*ASSIGNED TASK:* Each line in the listing below that holds "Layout" should be counted; reply with that number only.

--- EXERCISE INPUT ---

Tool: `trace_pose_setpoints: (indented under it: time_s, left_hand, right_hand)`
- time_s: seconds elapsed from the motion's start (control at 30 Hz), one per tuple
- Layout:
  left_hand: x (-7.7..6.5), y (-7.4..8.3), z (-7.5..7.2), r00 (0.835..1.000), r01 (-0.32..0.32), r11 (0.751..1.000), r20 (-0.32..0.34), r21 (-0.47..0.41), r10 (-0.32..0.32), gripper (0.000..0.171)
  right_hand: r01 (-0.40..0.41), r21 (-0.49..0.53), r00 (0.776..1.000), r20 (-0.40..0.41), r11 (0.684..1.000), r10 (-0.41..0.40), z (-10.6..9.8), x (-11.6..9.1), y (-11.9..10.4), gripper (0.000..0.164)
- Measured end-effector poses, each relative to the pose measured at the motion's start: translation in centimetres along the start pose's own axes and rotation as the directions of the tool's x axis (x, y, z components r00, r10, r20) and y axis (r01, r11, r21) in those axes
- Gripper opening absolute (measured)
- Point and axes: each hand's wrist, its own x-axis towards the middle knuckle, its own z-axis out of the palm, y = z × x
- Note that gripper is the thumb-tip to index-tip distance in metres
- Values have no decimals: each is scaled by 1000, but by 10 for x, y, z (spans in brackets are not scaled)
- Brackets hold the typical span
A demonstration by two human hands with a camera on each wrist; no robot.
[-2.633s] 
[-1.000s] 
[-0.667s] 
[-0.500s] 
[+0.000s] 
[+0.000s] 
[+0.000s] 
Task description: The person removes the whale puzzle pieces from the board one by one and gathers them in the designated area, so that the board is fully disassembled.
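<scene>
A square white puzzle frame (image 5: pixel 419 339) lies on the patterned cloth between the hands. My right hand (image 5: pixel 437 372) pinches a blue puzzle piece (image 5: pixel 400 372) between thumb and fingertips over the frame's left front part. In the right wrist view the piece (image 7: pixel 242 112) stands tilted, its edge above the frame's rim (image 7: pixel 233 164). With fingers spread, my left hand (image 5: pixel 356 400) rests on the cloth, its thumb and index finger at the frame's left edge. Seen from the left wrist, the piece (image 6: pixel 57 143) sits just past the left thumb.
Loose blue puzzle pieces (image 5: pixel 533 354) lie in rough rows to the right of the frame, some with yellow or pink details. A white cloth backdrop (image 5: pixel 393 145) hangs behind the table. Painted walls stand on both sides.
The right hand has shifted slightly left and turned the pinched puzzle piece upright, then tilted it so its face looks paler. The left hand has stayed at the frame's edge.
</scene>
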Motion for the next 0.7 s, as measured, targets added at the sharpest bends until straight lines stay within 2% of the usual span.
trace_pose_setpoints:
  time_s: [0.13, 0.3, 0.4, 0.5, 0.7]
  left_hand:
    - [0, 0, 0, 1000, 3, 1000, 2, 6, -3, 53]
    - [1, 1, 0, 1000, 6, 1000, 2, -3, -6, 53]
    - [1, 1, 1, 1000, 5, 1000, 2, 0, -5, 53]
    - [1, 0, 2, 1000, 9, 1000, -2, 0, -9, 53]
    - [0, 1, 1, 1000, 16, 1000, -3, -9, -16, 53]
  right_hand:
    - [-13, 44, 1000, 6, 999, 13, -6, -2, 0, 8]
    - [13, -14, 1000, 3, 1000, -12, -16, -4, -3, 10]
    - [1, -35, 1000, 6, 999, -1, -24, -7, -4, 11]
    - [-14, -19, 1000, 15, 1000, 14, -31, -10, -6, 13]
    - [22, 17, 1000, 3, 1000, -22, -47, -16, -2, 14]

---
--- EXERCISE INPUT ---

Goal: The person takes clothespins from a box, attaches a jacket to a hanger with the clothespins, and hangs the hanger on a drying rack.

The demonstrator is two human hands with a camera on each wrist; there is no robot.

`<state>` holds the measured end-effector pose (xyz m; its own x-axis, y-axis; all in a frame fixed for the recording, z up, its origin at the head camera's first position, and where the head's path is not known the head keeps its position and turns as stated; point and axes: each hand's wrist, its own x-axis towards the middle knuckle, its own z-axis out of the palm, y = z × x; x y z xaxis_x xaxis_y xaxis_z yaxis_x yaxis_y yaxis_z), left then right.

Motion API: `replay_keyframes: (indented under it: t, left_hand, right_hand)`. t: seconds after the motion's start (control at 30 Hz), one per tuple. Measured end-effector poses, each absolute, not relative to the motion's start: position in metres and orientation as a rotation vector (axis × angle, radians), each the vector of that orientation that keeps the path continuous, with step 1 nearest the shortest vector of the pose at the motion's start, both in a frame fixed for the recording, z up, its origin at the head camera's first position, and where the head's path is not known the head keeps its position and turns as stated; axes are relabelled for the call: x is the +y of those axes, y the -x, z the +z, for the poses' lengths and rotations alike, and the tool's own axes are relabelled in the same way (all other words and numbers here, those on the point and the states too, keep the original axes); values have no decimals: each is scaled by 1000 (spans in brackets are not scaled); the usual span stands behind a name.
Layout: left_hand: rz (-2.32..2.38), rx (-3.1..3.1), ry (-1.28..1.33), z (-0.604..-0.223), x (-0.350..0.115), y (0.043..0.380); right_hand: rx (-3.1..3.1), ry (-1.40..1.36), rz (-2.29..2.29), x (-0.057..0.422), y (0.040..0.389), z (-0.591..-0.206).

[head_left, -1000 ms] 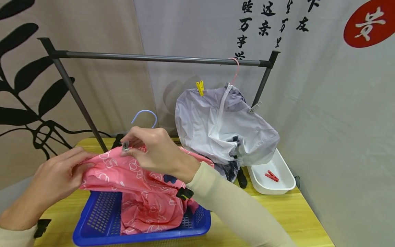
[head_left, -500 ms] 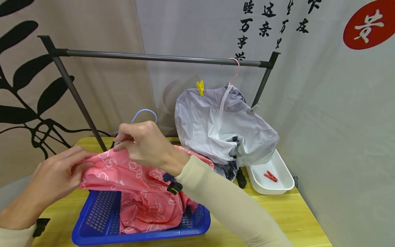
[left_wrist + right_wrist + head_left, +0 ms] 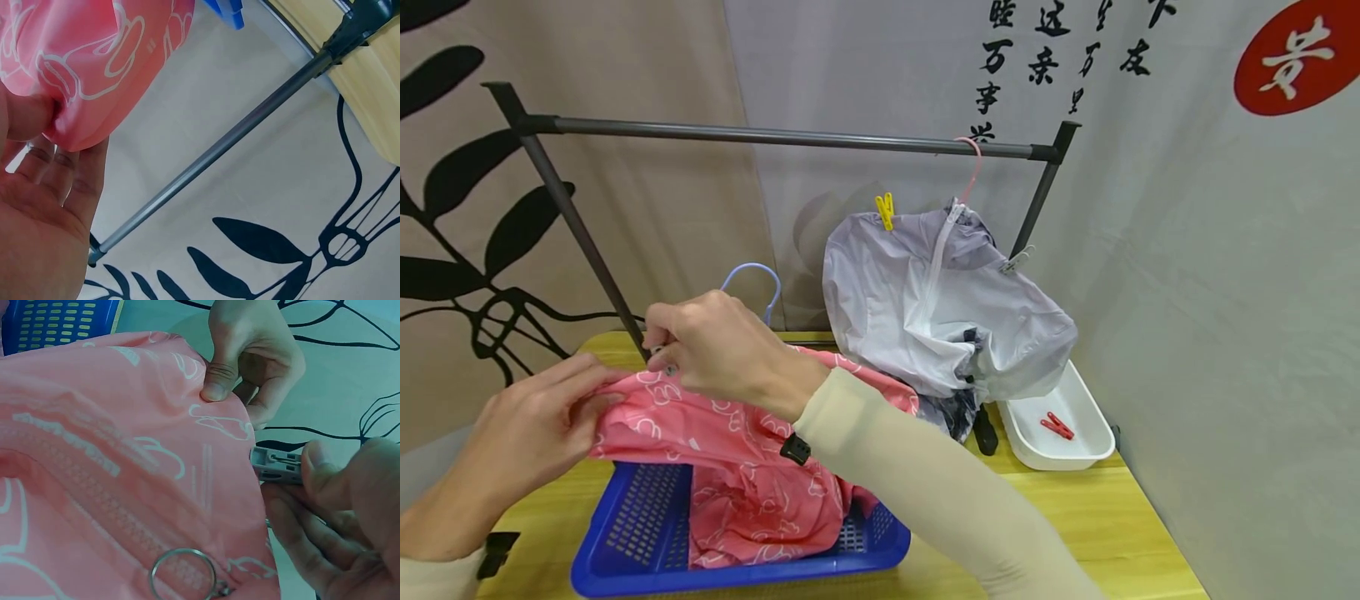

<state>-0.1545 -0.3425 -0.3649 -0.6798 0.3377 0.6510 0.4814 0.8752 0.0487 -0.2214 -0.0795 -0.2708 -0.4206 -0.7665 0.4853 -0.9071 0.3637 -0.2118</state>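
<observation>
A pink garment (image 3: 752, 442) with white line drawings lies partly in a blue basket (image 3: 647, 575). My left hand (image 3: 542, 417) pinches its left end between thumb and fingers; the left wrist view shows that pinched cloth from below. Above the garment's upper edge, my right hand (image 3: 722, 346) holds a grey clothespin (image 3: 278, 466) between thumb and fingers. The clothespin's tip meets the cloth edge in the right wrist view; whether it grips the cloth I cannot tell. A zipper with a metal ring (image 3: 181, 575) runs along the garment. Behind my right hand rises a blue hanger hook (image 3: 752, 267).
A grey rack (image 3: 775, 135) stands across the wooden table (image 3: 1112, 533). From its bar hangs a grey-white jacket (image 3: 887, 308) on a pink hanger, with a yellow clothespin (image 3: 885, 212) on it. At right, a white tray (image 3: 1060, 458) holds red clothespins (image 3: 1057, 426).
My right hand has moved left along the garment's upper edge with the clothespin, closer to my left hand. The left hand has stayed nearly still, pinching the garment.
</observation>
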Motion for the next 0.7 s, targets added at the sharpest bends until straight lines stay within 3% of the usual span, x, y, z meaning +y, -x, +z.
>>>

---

*TASK RESPONSE:* 2